CTIA: Cisco Adds 3G to Branch Router

Cisco introducing a 3G module for its ISR line of branch and small-business routers.

SAN FRANCISCO (03/27/2007)—3G (third-generation) wireless will grow up at the CTIA Wireless show in Orlando this week, finding its place in Cisco Systems Inc. business routers.

The blue-chip networking vendor is set to introduce on Tuesday a 3G module for its ISR (Integrated Services Router) line of branch and small-business routers. The 3G Wireless WAN (wide-area network) High-speed Interface Card will provide a link to the Internet over the EV-DO (Evolution-Data Optimized) or HSDPA (High-Speed Downlink Packet Access) networks of mobile operators that are working with Cisco, said Inbar Lasser-Raab, a director of marketing for network systems at Cisco.

Most customers are likely to use 3G only as a backup for when their main Internet connections go down, according to Lasser-Raab. But in becoming one of a variety of interfaces on the popular router, a set of technologies usually associated with fun phone features for consumers and on-the-road connectivity for traveling employees is making a leap. 3G has grown in both speed and coverage area over the past few years, to where Cisco says it is price-competitive with DSL (digital subscriber line) and cable modem access and faster than ISDN (Integrated Services Digital Network), which is commonly used for backup in Europe. As faster wireless data technologies such as WiMax appear, Cisco plans to introduce new models.

Initially, customers can use the module on the Verizon Wireless Inc., Sprint Nextel Corp. and AT&T Inc. Cingular networks in the U.S., as well as the Telefonica Moviles network in Europe.

The ISR is a modular router designed to bring capabilities including security, wireless LAN switching and VOIP (voice over Internet Protocol) into branch offices, retail stores and small and medium-size businesses.

There is one caveat: VOIP calls to the outside world may not work, despite VOIP being a major selling point of the ISR. The module doesn't officially support VOIP, which requires low delay, and mobile operators aren't guaranteeing call quality, Lasser-Raab said.

As a backup, 3G could be more economical than some alternatives, according to analyst Michael Brandenburg at Current Analysis Inc. A large enterprise may get a discount on the connection if it has a big account with the carrier, he pointed out. However, if VOIP is required, they might treat it as a secondary backup, he said.
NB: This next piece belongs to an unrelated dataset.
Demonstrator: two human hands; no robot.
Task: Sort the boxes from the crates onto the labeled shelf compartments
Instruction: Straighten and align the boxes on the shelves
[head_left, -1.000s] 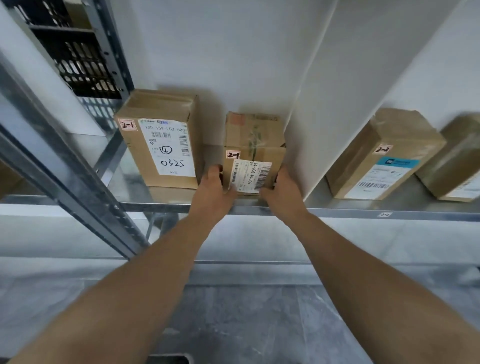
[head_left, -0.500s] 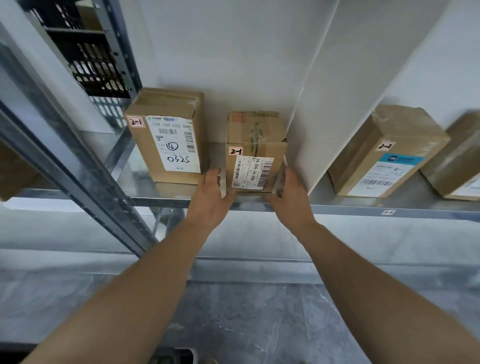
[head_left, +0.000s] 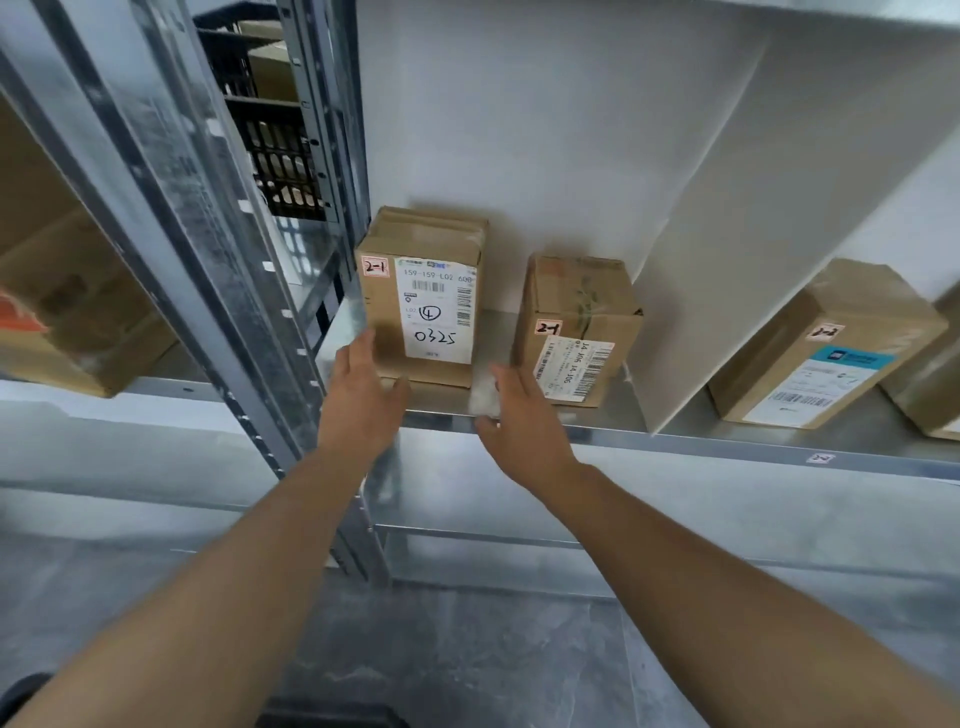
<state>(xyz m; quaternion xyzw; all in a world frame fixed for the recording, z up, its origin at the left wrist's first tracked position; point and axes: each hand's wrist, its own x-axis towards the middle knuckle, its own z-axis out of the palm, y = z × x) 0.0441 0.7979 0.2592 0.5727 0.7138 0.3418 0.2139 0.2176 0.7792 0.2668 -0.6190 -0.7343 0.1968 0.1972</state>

No other router company is offering such a module, according to Yankee Group Inc. analyst Zeus Kerravala. A wired backup such as ISDN is likely to go down along with the main connection anyway, he said.

"Being able to do it over another medium [airwaves] makes it a perfect backup technology for traditional leased-line access," Kerravala said.

The module is available in different models for HSDPA and EV-DO, with backward compatibility to slower technologies. It will be available in June through Cisco channel partners to customers who meet certain criteria, such as having adequate cellular coverage. U.S. list price will be US$850.

Also on Tuesday, Cisco is introducing a wireless LAN controller module for the ISR that can support eight or 12 access points, up from the current maximum of six. The new module will ship in May, priced at $4,750 for eight access points and $6,500 for 12.